ACTIVITY: With the pictures left out, print exactly the lines below that run from the one containing "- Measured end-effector" through the one containing "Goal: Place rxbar".

** INFORMATION GIVEN follows **

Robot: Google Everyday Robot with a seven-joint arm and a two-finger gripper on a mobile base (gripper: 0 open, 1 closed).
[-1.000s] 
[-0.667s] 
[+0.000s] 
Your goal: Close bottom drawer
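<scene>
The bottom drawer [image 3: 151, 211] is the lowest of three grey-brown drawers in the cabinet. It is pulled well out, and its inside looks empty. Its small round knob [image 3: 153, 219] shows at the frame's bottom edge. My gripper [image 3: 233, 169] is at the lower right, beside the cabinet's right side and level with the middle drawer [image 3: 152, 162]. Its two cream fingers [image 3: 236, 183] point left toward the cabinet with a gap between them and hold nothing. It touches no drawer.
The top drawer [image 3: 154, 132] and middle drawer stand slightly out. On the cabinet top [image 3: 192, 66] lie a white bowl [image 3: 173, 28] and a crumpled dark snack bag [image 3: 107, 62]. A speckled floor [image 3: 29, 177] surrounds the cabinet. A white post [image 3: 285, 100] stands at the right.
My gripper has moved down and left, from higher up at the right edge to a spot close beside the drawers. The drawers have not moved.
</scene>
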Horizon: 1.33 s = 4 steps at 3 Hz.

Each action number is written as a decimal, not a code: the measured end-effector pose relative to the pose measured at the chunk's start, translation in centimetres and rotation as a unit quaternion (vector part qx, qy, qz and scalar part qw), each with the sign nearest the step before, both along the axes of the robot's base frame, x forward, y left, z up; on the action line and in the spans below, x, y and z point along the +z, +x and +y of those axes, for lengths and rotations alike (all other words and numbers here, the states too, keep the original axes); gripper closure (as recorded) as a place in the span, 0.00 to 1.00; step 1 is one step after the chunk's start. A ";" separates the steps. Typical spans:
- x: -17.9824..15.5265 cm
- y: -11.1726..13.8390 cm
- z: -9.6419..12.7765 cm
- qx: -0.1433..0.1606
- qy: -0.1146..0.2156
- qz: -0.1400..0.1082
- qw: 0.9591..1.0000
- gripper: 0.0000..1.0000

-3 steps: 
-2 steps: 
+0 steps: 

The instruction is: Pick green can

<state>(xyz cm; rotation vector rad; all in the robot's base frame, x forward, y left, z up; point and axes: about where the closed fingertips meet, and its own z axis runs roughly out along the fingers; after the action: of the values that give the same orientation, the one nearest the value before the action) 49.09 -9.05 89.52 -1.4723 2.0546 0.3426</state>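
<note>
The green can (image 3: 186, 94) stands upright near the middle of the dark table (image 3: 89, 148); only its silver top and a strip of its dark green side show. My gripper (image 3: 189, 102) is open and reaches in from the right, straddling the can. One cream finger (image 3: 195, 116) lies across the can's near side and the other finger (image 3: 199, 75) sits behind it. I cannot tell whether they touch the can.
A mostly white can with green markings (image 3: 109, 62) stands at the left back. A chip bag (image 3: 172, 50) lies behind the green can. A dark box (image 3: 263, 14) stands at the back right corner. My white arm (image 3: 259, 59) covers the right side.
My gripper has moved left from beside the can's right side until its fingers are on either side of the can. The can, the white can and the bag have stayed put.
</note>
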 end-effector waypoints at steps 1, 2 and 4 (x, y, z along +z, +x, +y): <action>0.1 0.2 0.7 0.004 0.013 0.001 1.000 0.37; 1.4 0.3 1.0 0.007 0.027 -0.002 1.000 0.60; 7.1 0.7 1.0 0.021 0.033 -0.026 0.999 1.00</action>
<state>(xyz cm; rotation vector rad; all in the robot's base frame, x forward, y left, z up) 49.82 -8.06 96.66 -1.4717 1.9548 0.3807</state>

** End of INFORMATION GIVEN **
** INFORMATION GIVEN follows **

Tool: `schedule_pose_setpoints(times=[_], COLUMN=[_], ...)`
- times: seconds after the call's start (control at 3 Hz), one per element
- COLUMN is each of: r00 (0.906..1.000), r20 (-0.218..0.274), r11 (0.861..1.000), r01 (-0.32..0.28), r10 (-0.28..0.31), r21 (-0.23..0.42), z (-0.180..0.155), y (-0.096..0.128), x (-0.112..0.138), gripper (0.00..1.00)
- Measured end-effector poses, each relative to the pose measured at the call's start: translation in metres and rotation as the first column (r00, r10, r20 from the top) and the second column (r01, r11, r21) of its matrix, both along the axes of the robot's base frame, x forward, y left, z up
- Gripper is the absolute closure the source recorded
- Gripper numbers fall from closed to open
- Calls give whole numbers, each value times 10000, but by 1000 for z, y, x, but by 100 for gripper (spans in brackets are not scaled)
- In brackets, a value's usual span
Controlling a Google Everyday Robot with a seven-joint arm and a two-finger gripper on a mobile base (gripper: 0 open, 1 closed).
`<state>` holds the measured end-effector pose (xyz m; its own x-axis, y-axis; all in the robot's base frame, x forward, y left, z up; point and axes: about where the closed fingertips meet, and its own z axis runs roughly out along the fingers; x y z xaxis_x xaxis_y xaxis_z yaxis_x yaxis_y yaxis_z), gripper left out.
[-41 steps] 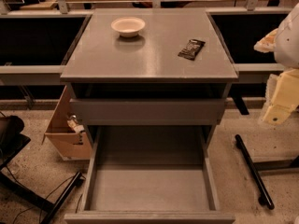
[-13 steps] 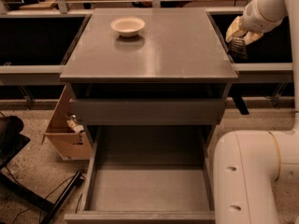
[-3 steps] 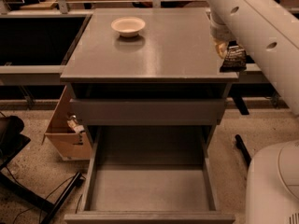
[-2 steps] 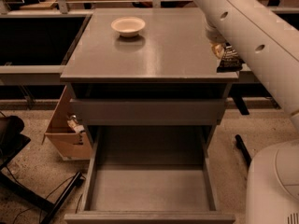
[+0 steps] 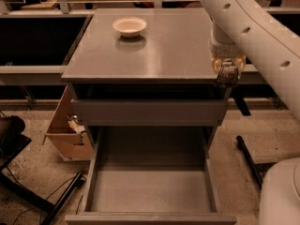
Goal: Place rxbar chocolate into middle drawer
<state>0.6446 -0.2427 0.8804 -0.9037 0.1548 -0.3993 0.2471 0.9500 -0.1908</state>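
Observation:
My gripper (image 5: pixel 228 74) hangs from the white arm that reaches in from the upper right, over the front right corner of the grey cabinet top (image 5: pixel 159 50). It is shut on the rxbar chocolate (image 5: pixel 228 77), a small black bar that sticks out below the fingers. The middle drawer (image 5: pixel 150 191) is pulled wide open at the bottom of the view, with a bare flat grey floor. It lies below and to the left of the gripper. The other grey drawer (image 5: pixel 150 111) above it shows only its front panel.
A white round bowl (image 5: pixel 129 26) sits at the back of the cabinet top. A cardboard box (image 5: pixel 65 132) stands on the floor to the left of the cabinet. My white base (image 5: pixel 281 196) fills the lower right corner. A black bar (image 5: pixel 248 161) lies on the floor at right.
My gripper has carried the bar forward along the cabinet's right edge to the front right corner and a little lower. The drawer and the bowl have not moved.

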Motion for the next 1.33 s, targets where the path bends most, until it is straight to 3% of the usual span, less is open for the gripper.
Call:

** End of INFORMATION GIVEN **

EXPECTED OUTPUT:
- Measured end-effector poses, each relative to the pose measured at the call's start: translation in metres and rotation as the first column (r00, r10, r20 from the top) and the second column (r01, r11, r21) of its matrix, both along the axes of the robot's base frame, x forward, y left, z up
- Gripper is the absolute closure the source recorded
- Gripper numbers fall from closed to open
- Calls give whole numbers, each value times 10000, but by 1000 for z, y, x, but by 100 for gripper (spans in brackets are not scaled)
- In brackets, a value's usual span
Controlling a Google Everyday Robot with a seven-joint arm and a two-finger gripper on a mobile base (gripper: 0 open, 1 closed).
`<state>` holds the measured end-effector pose (xyz m; its own x-axis, y-axis; all in the robot's base frame, x forward, y left, z up; point and axes: about where the closed fingertips meet, and its own z axis runs roughly out along the fingers; x y z xaxis_x xaxis_y xaxis_z yaxis_x yaxis_y yaxis_z), gripper left out.
[-41 steps] 
[-13 steps] 
[-3 steps] 
[-2 steps] 
[+0 steps] 
Goal: Place rxbar chocolate into middle drawer

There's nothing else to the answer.